§ **What is required**
Output the records exactly as they appear, with no pictures included.

§ **Exercise inputs**
****************

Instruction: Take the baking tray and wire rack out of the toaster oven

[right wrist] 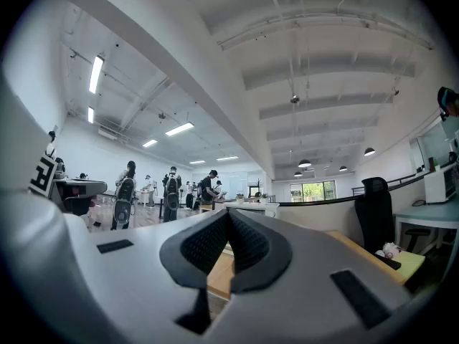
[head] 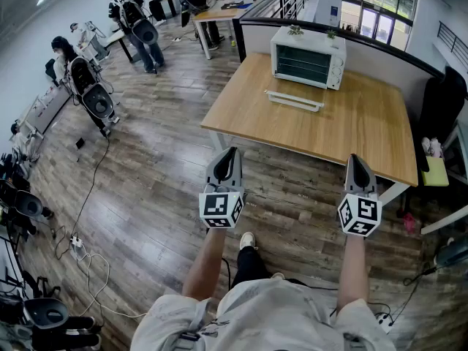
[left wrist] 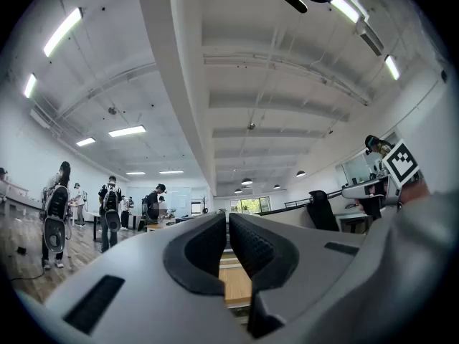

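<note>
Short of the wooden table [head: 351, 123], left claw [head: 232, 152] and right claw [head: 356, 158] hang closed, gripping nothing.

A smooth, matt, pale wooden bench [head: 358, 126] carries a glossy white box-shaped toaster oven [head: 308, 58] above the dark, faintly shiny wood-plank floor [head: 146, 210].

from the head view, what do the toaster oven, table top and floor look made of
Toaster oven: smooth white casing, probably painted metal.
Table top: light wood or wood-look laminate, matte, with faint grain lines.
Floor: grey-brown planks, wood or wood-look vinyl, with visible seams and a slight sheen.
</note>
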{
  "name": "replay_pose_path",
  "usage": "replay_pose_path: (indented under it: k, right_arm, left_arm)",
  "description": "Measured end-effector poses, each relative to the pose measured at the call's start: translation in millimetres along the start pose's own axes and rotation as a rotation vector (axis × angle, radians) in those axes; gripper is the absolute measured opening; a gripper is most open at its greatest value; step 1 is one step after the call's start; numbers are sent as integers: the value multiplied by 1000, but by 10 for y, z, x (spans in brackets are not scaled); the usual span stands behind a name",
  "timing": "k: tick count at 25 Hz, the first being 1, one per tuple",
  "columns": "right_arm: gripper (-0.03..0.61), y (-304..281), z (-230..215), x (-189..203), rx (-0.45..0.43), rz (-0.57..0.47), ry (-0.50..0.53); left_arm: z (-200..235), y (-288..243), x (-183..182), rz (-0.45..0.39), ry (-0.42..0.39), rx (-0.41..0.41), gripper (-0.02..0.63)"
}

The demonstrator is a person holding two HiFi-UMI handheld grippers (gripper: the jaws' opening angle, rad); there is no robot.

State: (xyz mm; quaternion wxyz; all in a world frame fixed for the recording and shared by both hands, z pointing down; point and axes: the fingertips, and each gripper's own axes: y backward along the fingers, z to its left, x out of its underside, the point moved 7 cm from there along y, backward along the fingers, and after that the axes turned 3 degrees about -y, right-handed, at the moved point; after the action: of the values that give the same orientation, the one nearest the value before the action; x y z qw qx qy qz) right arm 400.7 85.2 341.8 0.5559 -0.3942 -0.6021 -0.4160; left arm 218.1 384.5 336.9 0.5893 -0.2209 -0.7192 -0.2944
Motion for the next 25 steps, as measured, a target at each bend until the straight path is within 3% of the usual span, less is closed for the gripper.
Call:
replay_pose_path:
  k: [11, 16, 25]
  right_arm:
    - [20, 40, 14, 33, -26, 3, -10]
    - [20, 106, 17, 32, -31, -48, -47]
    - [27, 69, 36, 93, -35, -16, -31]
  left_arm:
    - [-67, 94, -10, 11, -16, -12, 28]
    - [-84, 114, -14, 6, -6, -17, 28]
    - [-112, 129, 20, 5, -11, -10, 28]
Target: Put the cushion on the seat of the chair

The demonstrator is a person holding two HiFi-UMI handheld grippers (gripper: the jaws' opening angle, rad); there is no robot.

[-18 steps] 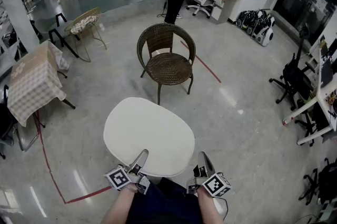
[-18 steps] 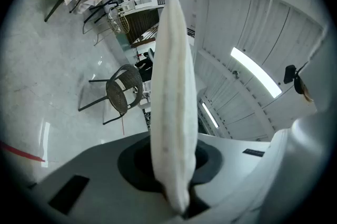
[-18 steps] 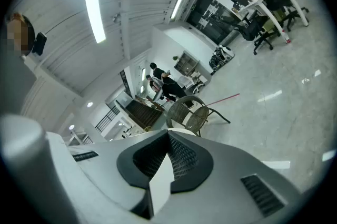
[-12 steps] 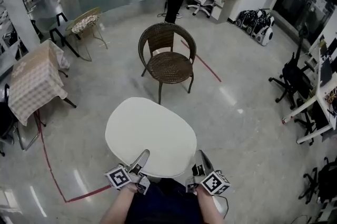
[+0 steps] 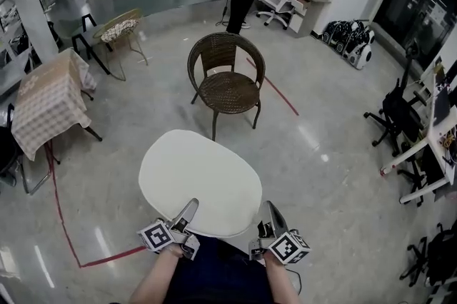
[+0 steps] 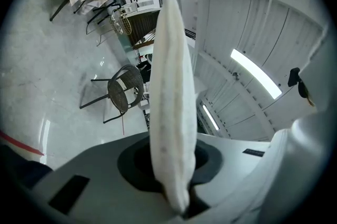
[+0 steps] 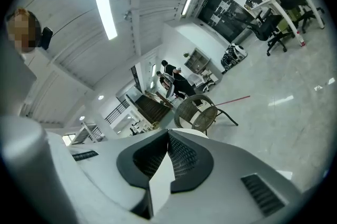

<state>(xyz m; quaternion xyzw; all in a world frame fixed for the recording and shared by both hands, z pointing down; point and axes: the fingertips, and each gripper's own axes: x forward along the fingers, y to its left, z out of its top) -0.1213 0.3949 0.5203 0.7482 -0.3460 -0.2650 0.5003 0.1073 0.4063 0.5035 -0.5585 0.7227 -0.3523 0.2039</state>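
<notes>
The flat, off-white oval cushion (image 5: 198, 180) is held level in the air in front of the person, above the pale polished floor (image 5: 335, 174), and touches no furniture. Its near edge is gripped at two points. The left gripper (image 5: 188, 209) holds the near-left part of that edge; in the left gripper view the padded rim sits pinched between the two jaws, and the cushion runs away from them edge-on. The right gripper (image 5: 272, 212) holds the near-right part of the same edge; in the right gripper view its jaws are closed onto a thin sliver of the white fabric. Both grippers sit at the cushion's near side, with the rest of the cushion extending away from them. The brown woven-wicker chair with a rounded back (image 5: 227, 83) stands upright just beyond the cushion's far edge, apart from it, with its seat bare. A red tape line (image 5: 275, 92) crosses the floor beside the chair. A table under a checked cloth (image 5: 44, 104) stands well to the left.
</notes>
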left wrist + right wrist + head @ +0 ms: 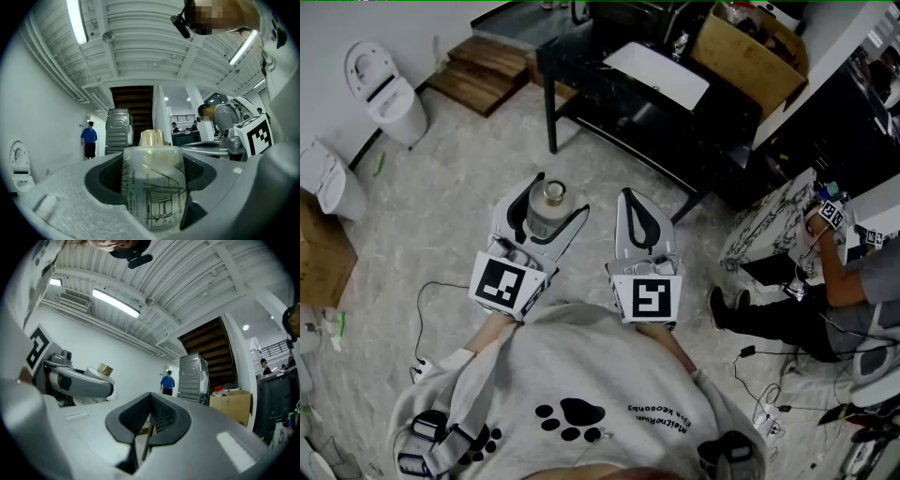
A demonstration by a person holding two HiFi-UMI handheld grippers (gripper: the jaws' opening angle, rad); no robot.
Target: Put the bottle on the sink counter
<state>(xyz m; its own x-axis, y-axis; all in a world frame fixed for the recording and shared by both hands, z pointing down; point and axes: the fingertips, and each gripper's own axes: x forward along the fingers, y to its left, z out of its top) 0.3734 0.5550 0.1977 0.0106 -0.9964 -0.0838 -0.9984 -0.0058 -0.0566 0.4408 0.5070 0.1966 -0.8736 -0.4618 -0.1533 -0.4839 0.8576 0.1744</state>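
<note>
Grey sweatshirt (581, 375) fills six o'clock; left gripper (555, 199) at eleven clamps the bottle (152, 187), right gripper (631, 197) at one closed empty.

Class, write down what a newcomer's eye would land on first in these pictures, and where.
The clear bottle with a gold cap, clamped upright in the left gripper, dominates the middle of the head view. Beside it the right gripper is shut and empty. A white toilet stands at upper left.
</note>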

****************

§ **Solution to the problem**
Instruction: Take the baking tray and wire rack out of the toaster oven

[right wrist] 
[head] 
[left wrist] 

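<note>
Short of the wooden table [head: 351, 123], left claw [head: 232, 152] and right claw [head: 356, 158] hang closed, gripping nothing.

A smooth, matt, pale wooden bench [head: 358, 126] carries a glossy white box-shaped toaster oven [head: 308, 58] above the dark, faintly shiny wood-plank floor [head: 146, 210].

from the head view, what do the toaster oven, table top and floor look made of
Toaster oven: smooth white casing, probably painted metal.
Table top: light wood or wood-look laminate, matte, with faint grain lines.
Floor: grey-brown planks, wood or wood-look vinyl, with visible seams and a slight sheen.
</note>
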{
  "name": "replay_pose_path",
  "usage": "replay_pose_path: (indented under it: k, right_arm, left_arm)",
  "description": "Measured end-effector poses, each relative to the pose measured at the call's start: translation in millimetres along the start pose's own axes and rotation as a rotation vector (axis × angle, radians) in those axes; gripper is the absolute measured opening; a gripper is most open at its greatest value; step 1 is one step after the call's start; numbers are sent as integers: the value multiplied by 1000, but by 10 for y, z, x (spans in brackets are not scaled); the usual span stands behind a name",
  "timing": "k: tick count at 25 Hz, the first being 1, one per tuple",
  "columns": "right_arm: gripper (-0.03..0.61), y (-304..281), z (-230..215), x (-189..203), rx (-0.45..0.43), rz (-0.57..0.47), ry (-0.50..0.53); left_arm: z (-200..235), y (-288..243), x (-183..182), rz (-0.45..0.39), ry (-0.42..0.39), rx (-0.41..0.41), gripper (-0.02..0.63)"
}

The demonstrator is a person holding two HiFi-UMI handheld grippers (gripper: the jaws' opening angle, rad); there is no robot.

State: (xyz mm; quaternion wxyz; all in a world frame fixed for the recording and shared by both hands, z pointing down; point and axes: the fingertips, and each gripper's own axes: y backward along the fingers, z to its left, x out of its underside, the point moved 7 cm from there along y, backward along the fingers, and after that the axes turned 3 degrees about -y, right-handed, at the moved point; after the action: of the values that give the same orientation, the one nearest the value before the action; x y z qw qx qy qz) right arm 400.7 85.2 341.8 0.5559 -0.3942 -0.6021 -0.4160; left arm 218.1 384.5 336.9 0.5893 -0.2209 -0.7192 -0.2944
Motion for the next 25 steps, as measured, a target at each bend until the straight path is within 3% of the usual span, less is closed for the gripper.
Call:
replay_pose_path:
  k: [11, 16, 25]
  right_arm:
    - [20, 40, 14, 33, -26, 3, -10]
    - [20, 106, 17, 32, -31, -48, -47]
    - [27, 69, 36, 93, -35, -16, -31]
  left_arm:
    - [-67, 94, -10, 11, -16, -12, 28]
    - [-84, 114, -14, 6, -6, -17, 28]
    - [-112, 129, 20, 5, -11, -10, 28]
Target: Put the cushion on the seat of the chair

The demonstrator is a person holding two HiFi-UMI handheld grippers (gripper: the jaws' opening angle, rad); there is no robot.

[-18 steps] 
[-18 steps] 
[-18 steps] 
[-12 steps] 
[+0 steps] 
[+0 steps] 
[+0 steps] 

<state>(xyz m; quaternion xyzw; all in a world frame fixed for the recording and shared by both hands, z pointing down; point and axes: the fingertips, and each gripper's own axes: x forward along the fingers, y to its left, z out of its top) -0.1213 0.3949 0.5203 0.7482 -0.3460 -0.2650 0.5003 0.1073 0.4063 0.5035 -0.5585 0.7227 -0.3523 0.2039</state>
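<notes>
The flat, off-white oval cushion (image 5: 198, 180) is held level in the air in front of the person, above the pale polished floor (image 5: 335, 174), and touches no furniture. Its near edge is gripped at two points. The left gripper (image 5: 188, 209) holds the near-left part of that edge; in the left gripper view the padded rim sits pinched between the two jaws, and the cushion runs away from them edge-on. The right gripper (image 5: 272, 212) holds the near-right part of the same edge; in the right gripper view its jaws are closed onto a thin sliver of the white fabric. Both grippers sit at the cushion's near side, with the rest of the cushion extending away from them. The brown woven-wicker chair with a rounded back (image 5: 227, 83) stands upright just beyond the cushion's far edge, apart from it, with its seat bare. A red tape line (image 5: 275, 92) crosses the floor beside the chair. A table under a checked cloth (image 5: 44, 104) stands well to the left.
</notes>
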left wrist + right wrist + head @ +0 ms: 
A demonstration by a person holding two HiFi-UMI handheld grippers (gripper: the jaws' opening angle, rad); no robot.
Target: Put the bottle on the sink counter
<state>(xyz m; its own x-axis, y-axis; all in a world frame fixed for the recording and shared by both hands, z pointing down; point and axes: the fingertips, and each gripper's own axes: x forward along the fingers, y to its left, z out of its top) 0.3734 0.5550 0.1977 0.0106 -0.9964 -0.0838 -0.9984 -0.0058 -0.0566 0.4408 0.5070 0.1966 -0.8736 -0.4618 -0.1533 -0.4839 0.8576 0.1744</state>
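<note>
Grey sweatshirt (581, 375) fills six o'clock; left gripper (555, 199) at eleven clamps the bottle (152, 187), right gripper (631, 197) at one closed empty.

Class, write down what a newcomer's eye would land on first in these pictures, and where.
The clear bottle with a gold cap, clamped upright in the left gripper, dominates the middle of the head view. Beside it the right gripper is shut and empty. A white toilet stands at upper left.
</note>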

This concludes the output for the exercise.